- _EXERCISE INSTRUCTIONS_
If a record holds a picture, leave the picture out, but write out everything else exactly.

- _MATERIAL FOR THE TASK_
^^^^^^^^

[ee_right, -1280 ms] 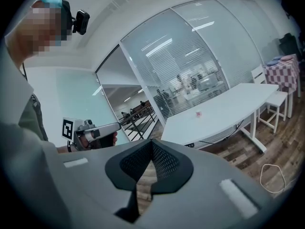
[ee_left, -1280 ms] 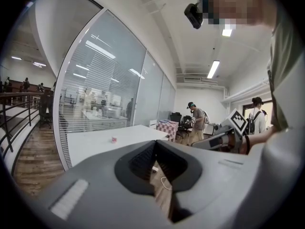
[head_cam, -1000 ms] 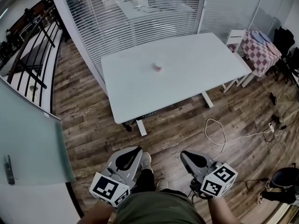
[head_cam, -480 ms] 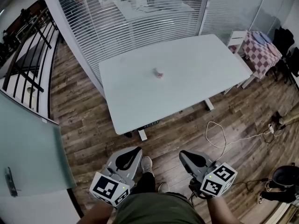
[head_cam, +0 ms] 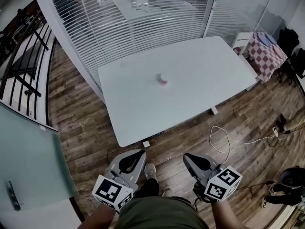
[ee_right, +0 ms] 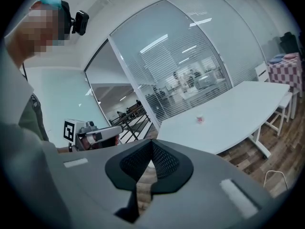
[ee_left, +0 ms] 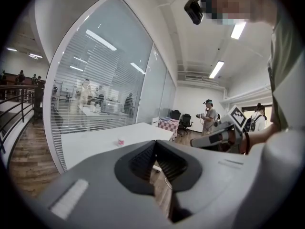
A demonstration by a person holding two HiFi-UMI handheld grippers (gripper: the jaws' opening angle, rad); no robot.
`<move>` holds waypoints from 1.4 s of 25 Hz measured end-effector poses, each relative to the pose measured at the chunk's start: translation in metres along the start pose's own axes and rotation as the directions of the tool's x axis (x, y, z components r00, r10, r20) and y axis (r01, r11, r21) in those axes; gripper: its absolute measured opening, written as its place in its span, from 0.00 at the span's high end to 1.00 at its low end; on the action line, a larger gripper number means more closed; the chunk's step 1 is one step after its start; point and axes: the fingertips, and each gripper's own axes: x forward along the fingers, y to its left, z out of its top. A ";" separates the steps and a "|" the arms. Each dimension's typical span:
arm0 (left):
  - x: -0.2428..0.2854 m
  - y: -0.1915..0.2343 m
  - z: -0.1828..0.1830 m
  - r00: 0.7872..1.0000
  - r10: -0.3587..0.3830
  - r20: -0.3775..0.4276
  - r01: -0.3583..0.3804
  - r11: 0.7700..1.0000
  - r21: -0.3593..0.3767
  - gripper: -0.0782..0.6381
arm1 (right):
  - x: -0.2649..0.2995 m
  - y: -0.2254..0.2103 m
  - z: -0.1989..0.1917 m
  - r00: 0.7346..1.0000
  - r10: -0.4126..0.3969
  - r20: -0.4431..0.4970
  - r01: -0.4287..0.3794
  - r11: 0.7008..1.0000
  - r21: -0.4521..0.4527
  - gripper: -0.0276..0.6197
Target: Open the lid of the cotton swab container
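I saw both claws fully closed w/ nothing btwn the jaws. L gripper (head_cam: 137,154) and R gripper (head_cam: 189,157) sat low in head view, side by side in front of the person's torso. Both were over the wood floor (head_cam: 86,123), short of the white table (head_cam: 209,66) and well apart from it. The cotton swab container (head_cam: 163,79) stood alone near the middle of the tabletop, small, whitish top w/ pink lower part. It was too small for me to tell how the lid sat. Glass partition (head_cam: 143,18) w/ blinds ran behind the table. A white cable (head_cam: 224,138) looped on the floor to the R, and a checkered cloth (head_cam: 266,49) lay past the table's far R end.
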 end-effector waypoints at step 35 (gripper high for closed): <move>0.067 0.117 0.017 0.998 -0.050 -0.026 0.050 0.999 -0.001 0.88 | 0.119 -0.036 0.062 0.999 -0.033 0.003 0.033 0.999 -0.028 0.94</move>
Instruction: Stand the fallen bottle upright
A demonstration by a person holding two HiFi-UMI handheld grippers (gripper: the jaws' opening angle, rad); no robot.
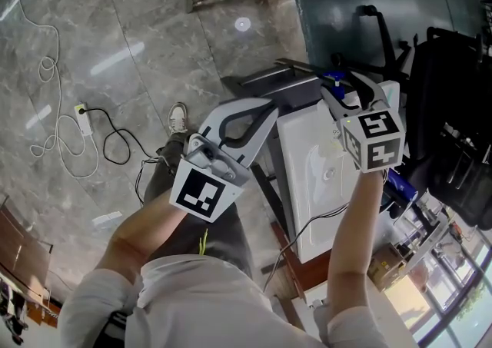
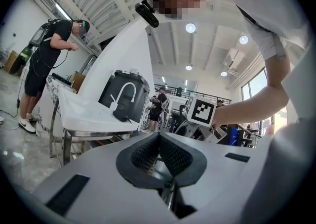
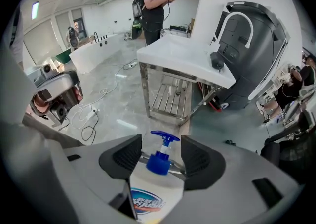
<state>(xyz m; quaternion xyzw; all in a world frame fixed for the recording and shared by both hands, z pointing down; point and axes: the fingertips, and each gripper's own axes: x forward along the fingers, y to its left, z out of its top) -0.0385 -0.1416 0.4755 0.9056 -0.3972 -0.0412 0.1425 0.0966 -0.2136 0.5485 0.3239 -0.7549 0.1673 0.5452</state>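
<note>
Now right gripper (image 3: pixel 161 155) jaws wide around white blue-pump bottle (image 3: pixel 155 196); left gripper (image 2: pixel 159 152) ribbed jaws together.

In the right gripper view the pump bottle (image 3: pixel 154 191) runs off the bottom edge, so its base is cut away and its label (image 3: pixel 148 205) reads only in part. Whether it touches any surface cannot be told. In the head view the right gripper (image 1: pixel 350 91) hides all but its blue nozzle (image 1: pixel 335 76).
</note>
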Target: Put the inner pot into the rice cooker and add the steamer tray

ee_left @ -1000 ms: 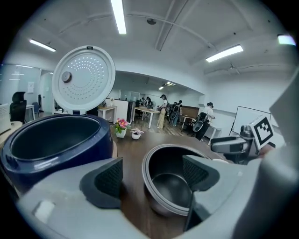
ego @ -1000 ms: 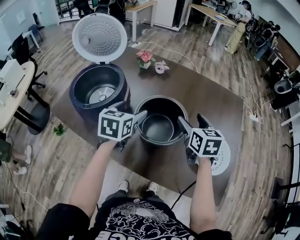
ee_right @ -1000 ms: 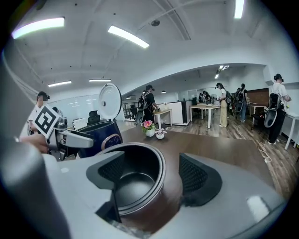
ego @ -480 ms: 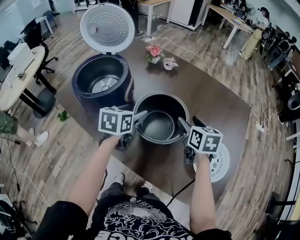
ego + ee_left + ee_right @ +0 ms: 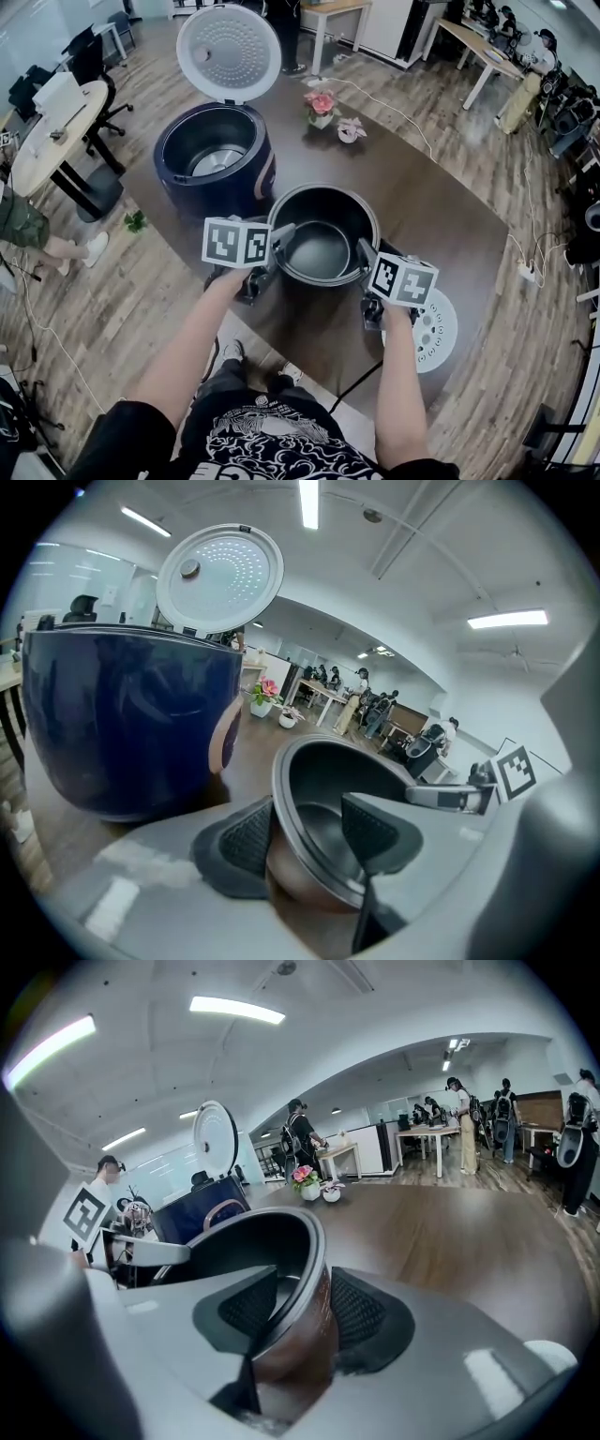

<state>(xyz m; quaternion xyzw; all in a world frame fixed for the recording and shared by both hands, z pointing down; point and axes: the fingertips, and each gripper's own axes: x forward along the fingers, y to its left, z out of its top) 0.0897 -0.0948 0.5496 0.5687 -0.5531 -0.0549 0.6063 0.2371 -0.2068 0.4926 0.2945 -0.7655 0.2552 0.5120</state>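
Note:
The dark inner pot (image 5: 319, 251) stands on the brown table (image 5: 422, 206), just right of the navy rice cooker (image 5: 214, 159), whose lid (image 5: 230, 52) is up and whose cavity holds nothing. My left gripper (image 5: 279, 234) straddles the pot's left rim (image 5: 281, 789); its jaws have just been closing, the outer pad (image 5: 246, 841) is at the wall and the inner pad (image 5: 370, 825) still shows a gap. My right gripper (image 5: 364, 253) has also been closing and grips the right rim (image 5: 314, 1241), both pads against the wall. The white steamer tray (image 5: 433, 330) lies flat behind the right gripper.
Two small flower pots (image 5: 321, 103) (image 5: 352, 129) stand at the table's far side. The table's near edge runs just below the grippers. A round desk with chairs (image 5: 56, 122) is at the left, and people stand at desks in the background (image 5: 459, 1119).
Both grippers have sunk a little onto the pot's rim, one on each side, and their jaws have narrowed around it. The pot has not moved.

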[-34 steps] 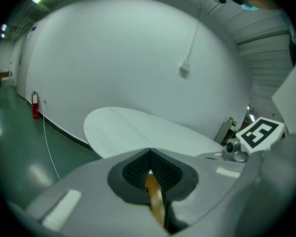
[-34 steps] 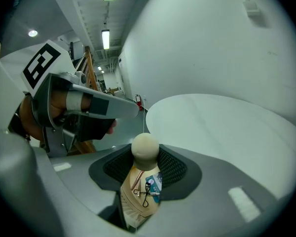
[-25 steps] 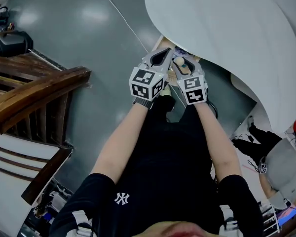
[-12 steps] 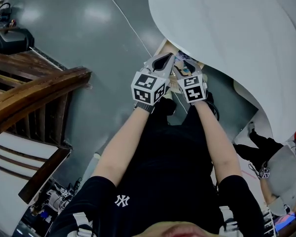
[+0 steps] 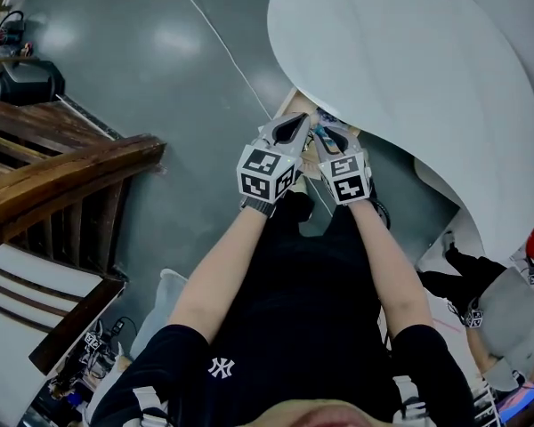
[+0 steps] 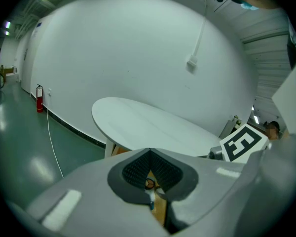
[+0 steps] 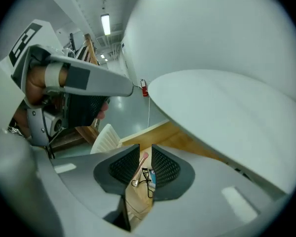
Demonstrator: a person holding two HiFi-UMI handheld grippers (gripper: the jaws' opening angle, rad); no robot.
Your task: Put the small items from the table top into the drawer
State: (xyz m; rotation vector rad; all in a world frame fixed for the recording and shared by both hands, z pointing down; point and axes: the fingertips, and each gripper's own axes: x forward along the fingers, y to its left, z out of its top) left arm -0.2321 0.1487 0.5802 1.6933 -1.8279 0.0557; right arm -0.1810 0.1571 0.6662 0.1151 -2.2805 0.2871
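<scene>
Wooden drawer (image 7: 137,201) sits under both tongs. Left gripper (image 6: 149,151) is pinched together, empty. Right gripper (image 7: 145,154) has just been closing, jaws apart, with a pink stick (image 7: 141,162) lying past the gap.

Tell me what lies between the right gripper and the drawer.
Right gripper view: the right gripper pinches nothing; its jaws have just been closing but stand apart. Beyond them a pink-tipped stick and black wire loop lie in the drawer.
</scene>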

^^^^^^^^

- _ANSWER TO THE EXERCISE_
[ee_right, -1280 ms] 
[ee_left, -1280 ms] 
[head_cam, -1000 ms] 
[head_cam, -480 ms] 
[head_cam, +0 ms] 
[ee_right, +0 ms] 
[ee_left, +0 ms] 
A demonstration by a person holding two HiFi-UMI handheld grippers (gripper: the jaws' opening angle, rad); no robot.
`<move>` holds waypoints from 1.4 s of 25 Hz measured end-effector poses, each relative to the pose measured at the chunk's start: translation in metres along the start pose's own axes and rotation as the directions of the tool's x axis (x, y, z components r00, r10, r20) and y axis (r01, r11, r21) in those axes; gripper: its absolute measured opening, written as its place in its span, from 0.00 at the span's high end to 1.00 at its low end; on the action line, a larger gripper number means more closed; the chunk's step 1 is one step after its start; point and axes: the fingertips, and each gripper's own axes: x forward along the fingers, y to its left, z out of its top. A ";" separates the steps and a "|" the arms. Each dimension's typical span:
arm0 (left):
  - x: -0.2428..0.2854 m
  - y: -0.1915..0.2343 m
  - z: -0.1828..0.1830 m
  - r00: 0.7872..1.0000
  - r10: -0.3587..0.3830
  - r20: -0.3775..0.4276
  - r01: -0.3583..0.3804
  - r11: 0.7700..1.0000
  - r21: -0.3593..0.3767
  - gripper: -0.0782..0.6381
arm1 (right):
  - x: -0.2649..0.2995 m
  - y: -0.2254..0.2103 m
  - z: -0.1989..0.1917 m
  - r00: 0.7346..1.0000
  - r10: -0.4126..0.3969
  - r20: -0.4431..0.4970
  - r01: -0.4287..0.3794
  - r11: 0.7008..1.0000
  - r21: -0.4521..0.4527
  - gripper: -0.0276..0.6197
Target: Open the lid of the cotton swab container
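I saw both claws fully closed w/ nothing btwn the jaws. L gripper (head_cam: 137,154) and R gripper (head_cam: 189,157) sat low in head view, side by side in front of the person's torso. Both were over the wood floor (head_cam: 86,123), short of the white table (head_cam: 209,66) and well apart from it. The cotton swab container (head_cam: 163,79) stood alone near the middle of the tabletop, small, whitish top w/ pink lower part. It was too small for me to tell how the lid sat. Glass partition (head_cam: 143,18) w/ blinds ran behind the table. A white cable (head_cam: 224,138) looped on the floor to the R, and a checkered cloth (head_cam: 266,49) lay past the table's far R end.
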 end-effector waypoints at step 35 (gripper high for closed): <move>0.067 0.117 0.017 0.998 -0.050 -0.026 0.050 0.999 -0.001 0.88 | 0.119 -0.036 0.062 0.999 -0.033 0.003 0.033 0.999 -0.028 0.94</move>
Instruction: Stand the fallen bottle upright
A demonstration by a person holding two HiFi-UMI handheld grippers (gripper: the jaws' opening angle, rad); no robot.
<state>(xyz m; quaternion xyzw; all in a world frame fixed for the recording and shared by both hands, z pointing down; point and axes: the fingertips, and each gripper's own axes: x forward along the fingers, y to its left, z out of its top) -0.0385 -0.1416 0.4755 0.9056 -0.3972 -0.0412 0.1425 0.0966 -0.2136 0.5485 0.3239 -0.7549 0.1673 0.5452</state>
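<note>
Now right gripper (image 3: pixel 161 155) jaws wide around white blue-pump bottle (image 3: pixel 155 196); left gripper (image 2: pixel 159 152) ribbed jaws together.

In the right gripper view the pump bottle (image 3: pixel 154 191) runs off the bottom edge, so its base is cut away and its label (image 3: pixel 148 205) reads only in part. Whether it touches any surface cannot be told. In the head view the right gripper (image 1: pixel 350 91) hides all but its blue nozzle (image 1: pixel 335 76).
</note>
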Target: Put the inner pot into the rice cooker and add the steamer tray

ee_left @ -1000 ms: 
ego @ -1000 ms: 
ee_right @ -1000 ms: 
ego @ -480 ms: 
ego + ee_left + ee_right @ +0 ms: 

<state>(xyz m; quaternion xyzw; all in a world frame fixed for the recording and shared by both hands, z pointing down; point and axes: the fingertips, and each gripper's own axes: x forward along the fingers, y to its left, z out of its top) 0.0897 -0.0948 0.5496 0.5687 -0.5531 -0.0549 0.6063 0.2371 -0.2068 0.4926 0.2945 -0.7655 0.2552 0.5120</state>
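Note:
The dark inner pot (image 5: 319, 251) stands on the brown table (image 5: 422, 206), just right of the navy rice cooker (image 5: 214, 159), whose lid (image 5: 230, 52) is up and whose cavity holds nothing. My left gripper (image 5: 279, 234) straddles the pot's left rim (image 5: 281, 789); its jaws have just been closing, the outer pad (image 5: 246, 841) is at the wall and the inner pad (image 5: 370, 825) still shows a gap. My right gripper (image 5: 364, 253) has also been closing and grips the right rim (image 5: 314, 1241), both pads against the wall. The white steamer tray (image 5: 433, 330) lies flat behind the right gripper.
Two small flower pots (image 5: 321, 103) (image 5: 352, 129) stand at the table's far side. The table's near edge runs just below the grippers. A round desk with chairs (image 5: 56, 122) is at the left, and people stand at desks in the background (image 5: 459, 1119).
Both grippers have sunk a little onto the pot's rim, one on each side, and their jaws have narrowed around it. The pot has not moved.
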
[-34 steps] 
[-34 steps] 
[-25 steps] 
[-12 steps] 
[+0 steps] 
[+0 steps] 
[+0 steps] 
Demonstrator: a person holding two HiFi-UMI handheld grippers (gripper: the jaws' opening angle, rad); no robot.
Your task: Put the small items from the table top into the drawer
State: (xyz m; rotation vector rad; all in a world frame fixed for the recording and shared by both hands, z pointing down; point and axes: the fingertips, and each gripper's own axes: x forward along the fingers, y to its left, z out of its top) left arm -0.2321 0.1487 0.5802 1.6933 -1.8279 0.0557; right arm -0.1810 0.1571 0.6662 0.1151 -2.2805 0.2871
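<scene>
Wooden drawer (image 7: 137,201) sits under both tongs. Left gripper (image 6: 149,151) is pinched together, empty. Right gripper (image 7: 145,154) has just been closing, jaws apart, with a pink stick (image 7: 141,162) lying past the gap.

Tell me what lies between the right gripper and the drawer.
Right gripper view: the right gripper pinches nothing; its jaws have just been closing but stand apart. Beyond them a pink-tipped stick and black wire loop lie in the drawer.
</scene>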

With that, the output is complete.